Entonces acontece, en un tiempo preciso y en un determinado lugar, donde las personas se permiten, por así decirlo, dejarse llevar por los acontecimientos, el evento puntual en el cual ya no existe posibilidad alguna de retorno, donde ahora se presenta la tragedia que suele muchas veces disfrazarse de accidente. El oficial ha levantado a Tito de la silla, el comisario lo toma del hombro y lo dirige hacia el pasillo. Salen los tres, ahí está la puerta entreabierta de aquel cuarto en penumbras que utilizan de calabozo.

-Metelo adentro, ordena el comisario, en su mano lleva el trozo de sábana con el que van a ahorcarlo.

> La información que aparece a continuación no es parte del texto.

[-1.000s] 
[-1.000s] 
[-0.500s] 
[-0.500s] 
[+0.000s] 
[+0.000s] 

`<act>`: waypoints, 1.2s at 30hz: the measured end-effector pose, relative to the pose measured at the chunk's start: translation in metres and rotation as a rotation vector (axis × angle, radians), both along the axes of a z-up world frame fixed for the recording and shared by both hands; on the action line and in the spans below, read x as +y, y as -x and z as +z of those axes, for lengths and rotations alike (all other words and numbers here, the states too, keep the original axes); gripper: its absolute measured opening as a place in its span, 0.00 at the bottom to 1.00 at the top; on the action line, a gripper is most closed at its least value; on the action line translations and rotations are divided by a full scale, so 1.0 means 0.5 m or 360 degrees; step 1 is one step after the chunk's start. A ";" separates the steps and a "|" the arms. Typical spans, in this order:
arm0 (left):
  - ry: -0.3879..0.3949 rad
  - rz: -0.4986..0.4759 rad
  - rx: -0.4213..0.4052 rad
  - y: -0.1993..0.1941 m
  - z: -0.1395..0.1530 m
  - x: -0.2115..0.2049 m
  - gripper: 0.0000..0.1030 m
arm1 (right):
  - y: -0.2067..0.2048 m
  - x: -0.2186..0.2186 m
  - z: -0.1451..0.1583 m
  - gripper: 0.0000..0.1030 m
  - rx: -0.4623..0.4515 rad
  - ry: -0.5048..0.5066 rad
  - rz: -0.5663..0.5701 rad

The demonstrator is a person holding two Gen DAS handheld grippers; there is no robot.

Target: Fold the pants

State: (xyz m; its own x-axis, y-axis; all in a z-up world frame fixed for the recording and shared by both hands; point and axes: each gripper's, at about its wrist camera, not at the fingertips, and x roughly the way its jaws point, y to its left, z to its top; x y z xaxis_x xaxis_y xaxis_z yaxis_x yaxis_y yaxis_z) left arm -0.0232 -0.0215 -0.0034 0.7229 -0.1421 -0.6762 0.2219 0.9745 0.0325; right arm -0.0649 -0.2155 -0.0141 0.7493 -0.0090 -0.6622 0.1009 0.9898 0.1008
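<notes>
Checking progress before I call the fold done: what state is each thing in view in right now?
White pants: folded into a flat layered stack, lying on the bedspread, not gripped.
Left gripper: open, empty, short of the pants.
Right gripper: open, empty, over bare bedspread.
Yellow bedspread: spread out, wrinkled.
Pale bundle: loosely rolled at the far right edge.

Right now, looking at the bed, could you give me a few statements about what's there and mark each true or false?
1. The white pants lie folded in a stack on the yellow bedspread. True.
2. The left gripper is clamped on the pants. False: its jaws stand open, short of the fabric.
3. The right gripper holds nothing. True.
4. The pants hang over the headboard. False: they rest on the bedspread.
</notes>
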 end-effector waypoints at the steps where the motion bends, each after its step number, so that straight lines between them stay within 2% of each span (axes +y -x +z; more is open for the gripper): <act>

El oficial entra junto Tito a ese cuarto oscuro, donde apenas logra verse el contorno difuso de los cuerpos; entran los dos, el comisario se queda afuera, vigilando; teme que el oficial se arrepienta, que Tito salga corriendo, tener que ir a buscar el arma que ha dejado en el cajón del escritorio para obligarlos a los dos. Ahora que atraviesan el umbral de la puerta, tanto Tito como el oficial parecen ser uno la copia del otro, miden más o menos lo mismo, son igual de flacos, y se mueven de un modo parecido. Como un par de marionetas abandonadas se han parado alrededor de una silla que encuentran casi de sorpresa, el comisario la ha dejado allí a propósito; ambos llevan la cabeza gacha, como vencida, la mirada resignada; si no fuese por el uniforme cómo única diferencia, el comisario podría enroscar ese pedazo de sábana que trae en la mano en el cuello de cualquiera de los dos. El oficial gira, de pronto le parece escuchar el bufido del caballo que protegía del frio el hombre que vivía con su madre. Ahí está, ese caballo fiero, detrás suyo, en alguna parte de esa oscuridad, están sus ojos al menos, revelados ahora en la negrura de un rincón del cuarto. Es esta la noche lejana en la que ese hombre que vivía con su madre lo castiga y lo encierra ahí adentro, el oficial siendo un niño con ese caballo enloquecido, hasta la mañana siguiente, sabiendo que si se quedaba dormido el animal podría patearlo y pisarlo y dejarlo muerto. ¿Qué había hecho el oficial para que aquel hombre lo castigara? El niño no se acuerda, había jugado con las llaves de la camioneta del patrón, las había perdido, no había tenido tiempo de correr hacia el arroyo donde se quedaba algunas noches.